* _Exercise_
Please return the lines below verbatim, beginning at the one that has "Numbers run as" and stopping after the one that has "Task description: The", and add no other lines.

* _Available data_

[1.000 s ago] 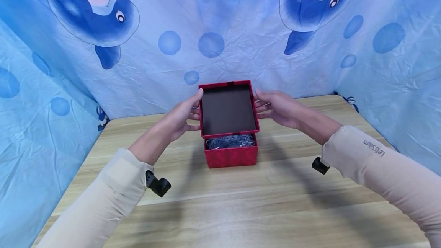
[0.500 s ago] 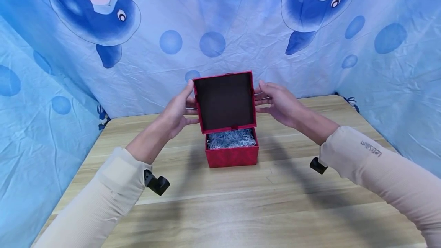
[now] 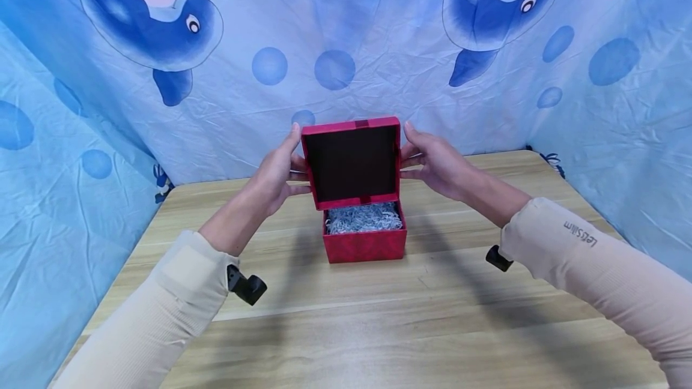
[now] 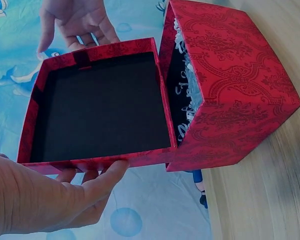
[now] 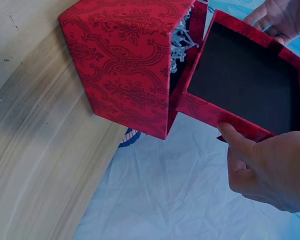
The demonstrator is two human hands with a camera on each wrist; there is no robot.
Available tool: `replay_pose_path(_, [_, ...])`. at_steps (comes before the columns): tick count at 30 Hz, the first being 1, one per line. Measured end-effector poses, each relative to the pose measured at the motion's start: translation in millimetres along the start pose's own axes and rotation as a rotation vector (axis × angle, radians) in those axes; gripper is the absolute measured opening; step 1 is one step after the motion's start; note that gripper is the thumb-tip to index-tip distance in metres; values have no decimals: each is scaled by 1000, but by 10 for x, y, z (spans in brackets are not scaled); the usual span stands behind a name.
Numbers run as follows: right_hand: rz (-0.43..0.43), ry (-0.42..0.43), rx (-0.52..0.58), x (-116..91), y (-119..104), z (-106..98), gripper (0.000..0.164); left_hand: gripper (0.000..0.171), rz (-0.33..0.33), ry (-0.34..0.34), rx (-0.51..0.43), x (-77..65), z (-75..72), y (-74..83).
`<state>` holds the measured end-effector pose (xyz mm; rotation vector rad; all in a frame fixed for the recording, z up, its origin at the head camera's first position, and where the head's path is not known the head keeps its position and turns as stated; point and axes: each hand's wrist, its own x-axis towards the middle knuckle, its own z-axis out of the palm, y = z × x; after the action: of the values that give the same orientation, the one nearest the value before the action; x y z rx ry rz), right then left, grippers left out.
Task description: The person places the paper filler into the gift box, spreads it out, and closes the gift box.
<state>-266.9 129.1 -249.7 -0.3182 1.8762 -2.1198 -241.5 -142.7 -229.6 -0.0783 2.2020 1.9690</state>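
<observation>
A red patterned box lid [image 3: 354, 164] with a black inside is held up on edge behind the open red box [image 3: 365, 246]. Its lower edge is right at the box's rim. My left hand [image 3: 273, 179] holds the lid's left side, thumb up near the top corner. On the lid's right side, my right hand [image 3: 435, 164] holds it the same way. Fingers [image 5: 232, 137] of the right hand touch the lid's side wall in the right wrist view. Grey-blue shredded paper [image 3: 363, 218] fills the box, partly hidden by the lid.
The box stands on a pale wooden table [image 3: 346, 329], towards its back edge. Behind and at both sides hangs a blue cloth [image 3: 378, 89] printed with dolphins and bubbles. Both wrists carry small black cameras [image 3: 245, 286] below the sleeves.
The lid has risen slightly and tipped from leaning back to facing forward, its top rim now showing. More shredded paper is visible. Both hands moved with the lid, slightly upward.
</observation>
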Motion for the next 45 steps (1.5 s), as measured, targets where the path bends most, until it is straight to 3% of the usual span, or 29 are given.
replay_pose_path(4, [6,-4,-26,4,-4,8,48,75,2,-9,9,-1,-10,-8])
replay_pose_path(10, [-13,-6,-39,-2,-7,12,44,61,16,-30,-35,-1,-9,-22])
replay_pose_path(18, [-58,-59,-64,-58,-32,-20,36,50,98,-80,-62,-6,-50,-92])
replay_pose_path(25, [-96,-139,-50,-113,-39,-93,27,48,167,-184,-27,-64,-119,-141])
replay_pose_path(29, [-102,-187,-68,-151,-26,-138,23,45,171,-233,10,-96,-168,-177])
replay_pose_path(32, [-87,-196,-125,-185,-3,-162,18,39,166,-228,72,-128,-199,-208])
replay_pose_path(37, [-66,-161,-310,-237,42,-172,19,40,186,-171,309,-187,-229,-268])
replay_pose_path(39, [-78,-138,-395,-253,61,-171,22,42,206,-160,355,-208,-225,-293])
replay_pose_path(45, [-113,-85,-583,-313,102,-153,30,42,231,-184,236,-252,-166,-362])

* _Answer box_
Numbers run as follows: right_hand: rz (-0.43..0.43), ry (-0.42..0.43), rx (-0.52..0.58), x (-116..91), y (-119..104), z (-106..98), gripper (0.000..0.164); left_hand: gripper (0.000..0.171), rz (-0.33..0.33), ry (-0.34..0.34), rx (-0.51..0.43), x (-77..65), z (-75..72), y (-74..83).
`<state>` holds the measured end-effector pose (xyz mm; rotation vector rad; all in a frame fixed for the recording, z up, its origin at the head camera's first position, and where the head's path is not known the head keeps its position and turns as stated; point and axes: each hand's wrist, its own x-axis towards the middle knuckle, its own z-axis out of the palm, y = z × x; after the action: of the values that give the same orientation, the one nearest the value before the action; x y z rx ry rz), right then left, grippers left out.
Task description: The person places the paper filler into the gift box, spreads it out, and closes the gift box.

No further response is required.